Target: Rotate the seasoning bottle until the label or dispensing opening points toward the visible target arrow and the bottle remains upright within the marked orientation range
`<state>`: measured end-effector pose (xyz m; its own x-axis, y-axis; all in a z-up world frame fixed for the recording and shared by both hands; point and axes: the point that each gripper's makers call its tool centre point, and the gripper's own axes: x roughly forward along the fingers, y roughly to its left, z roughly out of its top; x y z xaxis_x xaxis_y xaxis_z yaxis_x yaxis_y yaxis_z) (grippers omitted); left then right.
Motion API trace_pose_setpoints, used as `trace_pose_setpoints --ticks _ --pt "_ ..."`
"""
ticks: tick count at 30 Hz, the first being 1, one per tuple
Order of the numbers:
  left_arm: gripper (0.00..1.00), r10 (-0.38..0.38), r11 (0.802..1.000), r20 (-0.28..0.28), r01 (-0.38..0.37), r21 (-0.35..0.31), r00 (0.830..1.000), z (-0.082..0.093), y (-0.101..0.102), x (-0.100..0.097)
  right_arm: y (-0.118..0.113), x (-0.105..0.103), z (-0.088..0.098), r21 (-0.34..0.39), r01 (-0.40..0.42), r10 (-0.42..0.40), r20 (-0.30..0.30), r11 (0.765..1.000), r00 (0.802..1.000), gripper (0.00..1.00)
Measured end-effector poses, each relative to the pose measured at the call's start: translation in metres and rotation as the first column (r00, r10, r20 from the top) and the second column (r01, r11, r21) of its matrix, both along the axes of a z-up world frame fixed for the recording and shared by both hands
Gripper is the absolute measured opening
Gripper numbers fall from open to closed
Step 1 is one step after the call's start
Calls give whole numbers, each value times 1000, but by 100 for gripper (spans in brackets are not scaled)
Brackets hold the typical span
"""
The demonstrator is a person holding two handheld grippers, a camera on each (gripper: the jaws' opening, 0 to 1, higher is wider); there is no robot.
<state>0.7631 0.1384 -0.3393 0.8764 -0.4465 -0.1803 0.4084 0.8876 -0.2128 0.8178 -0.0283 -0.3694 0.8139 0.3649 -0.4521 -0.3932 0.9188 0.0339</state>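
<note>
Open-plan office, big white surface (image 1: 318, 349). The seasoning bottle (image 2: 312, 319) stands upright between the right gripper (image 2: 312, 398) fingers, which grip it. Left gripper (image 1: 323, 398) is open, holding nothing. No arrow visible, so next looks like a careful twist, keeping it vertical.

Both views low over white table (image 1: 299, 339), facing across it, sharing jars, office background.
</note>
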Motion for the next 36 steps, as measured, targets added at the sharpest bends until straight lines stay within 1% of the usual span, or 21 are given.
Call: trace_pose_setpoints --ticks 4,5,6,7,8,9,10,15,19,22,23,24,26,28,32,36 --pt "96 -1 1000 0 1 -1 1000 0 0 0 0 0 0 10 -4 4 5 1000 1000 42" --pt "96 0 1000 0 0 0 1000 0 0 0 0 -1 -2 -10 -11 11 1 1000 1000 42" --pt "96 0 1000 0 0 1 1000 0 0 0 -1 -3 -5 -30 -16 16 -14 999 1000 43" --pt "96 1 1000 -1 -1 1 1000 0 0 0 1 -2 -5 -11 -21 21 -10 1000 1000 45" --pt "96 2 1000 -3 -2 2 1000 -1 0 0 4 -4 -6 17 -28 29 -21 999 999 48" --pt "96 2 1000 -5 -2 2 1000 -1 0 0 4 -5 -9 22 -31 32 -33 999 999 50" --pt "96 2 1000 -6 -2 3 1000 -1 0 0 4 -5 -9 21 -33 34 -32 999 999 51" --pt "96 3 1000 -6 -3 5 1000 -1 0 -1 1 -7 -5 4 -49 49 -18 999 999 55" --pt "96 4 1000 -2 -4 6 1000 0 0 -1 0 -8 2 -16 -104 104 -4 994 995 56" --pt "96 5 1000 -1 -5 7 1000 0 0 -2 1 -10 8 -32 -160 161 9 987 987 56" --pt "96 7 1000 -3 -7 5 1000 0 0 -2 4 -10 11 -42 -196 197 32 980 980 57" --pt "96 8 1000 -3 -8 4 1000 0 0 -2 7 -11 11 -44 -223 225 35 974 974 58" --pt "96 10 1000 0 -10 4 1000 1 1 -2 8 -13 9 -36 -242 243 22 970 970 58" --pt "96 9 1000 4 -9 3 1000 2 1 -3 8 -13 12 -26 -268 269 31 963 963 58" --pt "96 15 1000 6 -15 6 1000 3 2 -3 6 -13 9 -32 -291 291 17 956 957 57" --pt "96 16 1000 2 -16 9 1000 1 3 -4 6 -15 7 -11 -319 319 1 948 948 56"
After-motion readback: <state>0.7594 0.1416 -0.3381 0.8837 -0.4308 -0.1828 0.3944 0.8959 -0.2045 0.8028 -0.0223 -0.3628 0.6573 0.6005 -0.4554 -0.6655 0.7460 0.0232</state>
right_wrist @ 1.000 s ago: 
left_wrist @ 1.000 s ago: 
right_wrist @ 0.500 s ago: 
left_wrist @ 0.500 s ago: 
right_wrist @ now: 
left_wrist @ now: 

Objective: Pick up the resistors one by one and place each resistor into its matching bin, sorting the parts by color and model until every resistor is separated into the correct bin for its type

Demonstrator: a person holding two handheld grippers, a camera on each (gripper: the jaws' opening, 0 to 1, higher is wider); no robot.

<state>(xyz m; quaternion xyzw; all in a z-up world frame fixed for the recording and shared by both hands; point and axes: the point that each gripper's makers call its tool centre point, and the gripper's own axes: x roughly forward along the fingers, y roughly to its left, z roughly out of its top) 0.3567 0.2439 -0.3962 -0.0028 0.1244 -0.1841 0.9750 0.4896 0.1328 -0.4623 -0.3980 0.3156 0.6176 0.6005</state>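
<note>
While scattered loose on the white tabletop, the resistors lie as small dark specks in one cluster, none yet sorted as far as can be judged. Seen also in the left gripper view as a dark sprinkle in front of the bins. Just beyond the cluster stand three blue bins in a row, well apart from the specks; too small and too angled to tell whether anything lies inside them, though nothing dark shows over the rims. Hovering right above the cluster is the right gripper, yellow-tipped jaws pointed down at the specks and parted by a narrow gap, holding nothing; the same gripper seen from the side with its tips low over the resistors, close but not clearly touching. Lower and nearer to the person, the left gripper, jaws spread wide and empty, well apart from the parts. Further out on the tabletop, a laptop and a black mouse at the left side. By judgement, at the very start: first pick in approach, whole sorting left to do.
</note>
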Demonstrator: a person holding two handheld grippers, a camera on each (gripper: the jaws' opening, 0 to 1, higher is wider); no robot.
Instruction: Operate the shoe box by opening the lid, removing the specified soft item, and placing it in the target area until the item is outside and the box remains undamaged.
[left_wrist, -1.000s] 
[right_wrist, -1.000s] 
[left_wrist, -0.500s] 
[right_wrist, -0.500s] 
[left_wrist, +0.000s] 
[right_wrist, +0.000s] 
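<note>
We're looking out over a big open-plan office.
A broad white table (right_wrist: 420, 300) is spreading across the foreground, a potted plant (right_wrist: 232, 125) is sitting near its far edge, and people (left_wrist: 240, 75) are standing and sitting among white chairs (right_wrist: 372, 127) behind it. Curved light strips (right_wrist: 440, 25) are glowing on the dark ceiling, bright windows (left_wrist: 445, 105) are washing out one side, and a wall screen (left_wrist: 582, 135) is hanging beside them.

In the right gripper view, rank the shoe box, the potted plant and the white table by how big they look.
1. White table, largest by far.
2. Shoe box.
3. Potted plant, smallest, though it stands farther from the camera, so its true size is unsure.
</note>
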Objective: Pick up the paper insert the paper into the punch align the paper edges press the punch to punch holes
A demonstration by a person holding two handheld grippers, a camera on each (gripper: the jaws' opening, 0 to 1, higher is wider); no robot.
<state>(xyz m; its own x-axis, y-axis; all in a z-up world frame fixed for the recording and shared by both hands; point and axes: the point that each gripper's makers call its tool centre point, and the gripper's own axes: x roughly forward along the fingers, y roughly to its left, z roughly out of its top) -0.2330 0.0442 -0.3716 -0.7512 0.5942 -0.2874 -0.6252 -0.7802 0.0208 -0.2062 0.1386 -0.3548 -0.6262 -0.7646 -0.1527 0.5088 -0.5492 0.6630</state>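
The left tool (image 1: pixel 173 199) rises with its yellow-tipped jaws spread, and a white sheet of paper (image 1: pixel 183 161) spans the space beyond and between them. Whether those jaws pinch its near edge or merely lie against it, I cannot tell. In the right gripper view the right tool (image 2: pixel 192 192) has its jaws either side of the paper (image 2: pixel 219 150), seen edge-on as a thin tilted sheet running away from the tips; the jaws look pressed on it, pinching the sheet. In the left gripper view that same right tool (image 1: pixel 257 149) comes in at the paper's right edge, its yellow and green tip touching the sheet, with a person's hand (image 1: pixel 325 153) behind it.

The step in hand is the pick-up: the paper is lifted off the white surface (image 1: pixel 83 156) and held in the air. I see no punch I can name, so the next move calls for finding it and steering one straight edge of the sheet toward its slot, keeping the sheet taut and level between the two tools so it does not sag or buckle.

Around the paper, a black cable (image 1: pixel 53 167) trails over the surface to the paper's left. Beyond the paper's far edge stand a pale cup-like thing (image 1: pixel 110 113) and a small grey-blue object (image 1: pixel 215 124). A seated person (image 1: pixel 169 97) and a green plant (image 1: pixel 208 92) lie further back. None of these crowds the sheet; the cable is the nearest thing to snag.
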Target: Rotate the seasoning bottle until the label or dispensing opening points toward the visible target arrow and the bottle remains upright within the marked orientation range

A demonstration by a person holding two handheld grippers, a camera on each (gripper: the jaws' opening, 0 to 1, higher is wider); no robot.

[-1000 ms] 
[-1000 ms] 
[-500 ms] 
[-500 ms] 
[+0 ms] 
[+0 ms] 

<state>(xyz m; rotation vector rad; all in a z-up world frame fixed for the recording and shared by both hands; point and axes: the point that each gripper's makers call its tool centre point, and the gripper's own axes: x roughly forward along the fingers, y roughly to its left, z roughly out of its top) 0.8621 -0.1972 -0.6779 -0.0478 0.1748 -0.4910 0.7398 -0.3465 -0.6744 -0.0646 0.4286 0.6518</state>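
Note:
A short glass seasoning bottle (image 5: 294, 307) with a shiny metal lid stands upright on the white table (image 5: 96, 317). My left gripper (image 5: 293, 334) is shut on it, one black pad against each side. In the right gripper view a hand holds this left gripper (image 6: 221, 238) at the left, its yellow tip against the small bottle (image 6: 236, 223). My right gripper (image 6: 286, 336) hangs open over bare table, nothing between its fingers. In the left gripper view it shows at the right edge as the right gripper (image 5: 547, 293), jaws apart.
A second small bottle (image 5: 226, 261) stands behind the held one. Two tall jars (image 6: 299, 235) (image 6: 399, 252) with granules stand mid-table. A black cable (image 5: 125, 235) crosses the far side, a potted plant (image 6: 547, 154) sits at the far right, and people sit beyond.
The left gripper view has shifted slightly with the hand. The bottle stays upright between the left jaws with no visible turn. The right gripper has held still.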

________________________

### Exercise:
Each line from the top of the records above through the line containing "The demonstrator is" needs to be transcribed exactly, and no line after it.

### Task answer:
Target: Rotate the seasoning bottle until the label or dispensing opening points toward the visible target arrow and the bottle remains upright within the marked orientation range
`<state>`: measured end-effector pose (xyz m; its own x-axis, y-axis; all in a z-up world frame fixed for the recording and shared by both hands; point and axes: the point that each gripper's makers call its tool centre point, and the gripper's own axes: x roughly forward along the fingers, y roughly to its left, z roughly out of its top; x y z xaxis_x xaxis_y xaxis_z yaxis_x yaxis_y yaxis_z) (grippers omitted); left then right.
Motion API trace_pose_setpoints, used as `trace_pose_setpoints --ticks _ --pt "_ ..."`
"""
ticks: tick count at 30 Hz, the first being 1, one per tuple
Order of the numbers:
  left_arm: gripper (0.00..1.00), r10 (-0.38..0.38), r11 (0.802..1.000), r20 (-0.28..0.28), r01 (-0.38..0.37), r21 (-0.35..0.31), r00 (0.830..1.000), z (-0.082..0.093), y (-0.101..0.102), x (-0.100..0.097)
  right_arm: y (-0.118..0.113), x (-0.105..0.103), z (-0.088..0.098), r21 (-0.34..0.39), r01 (-0.40..0.42), r10 (-0.42..0.40), r20 (-0.30..0.30), r11 (0.765..1.000), r00 (0.802..1.000), gripper (0.00..1.00)
Measured end-effector poses, each relative to the pose measured at the call's start: translation in metres and rotation as the first column (r00, r10, r20 from the top) and the second column (r01, r11, r21) of its matrix, both along the axes of a z-up world frame fixed for the recording and shared by both hands
Gripper is the absolute measured opening
Gripper numbers fall from open to closed
Step 1 is one step after the call's start
Calls give whole numbers, each value times 1000, but by 100 for gripper (spans in brackets are not scaled)
Brackets hold the typical span
"""
The demonstrator is a person holding two handheld grippers, a camera on each (gripper: the jaws' opening, 0 to 1, higher is wider); there is no robot.

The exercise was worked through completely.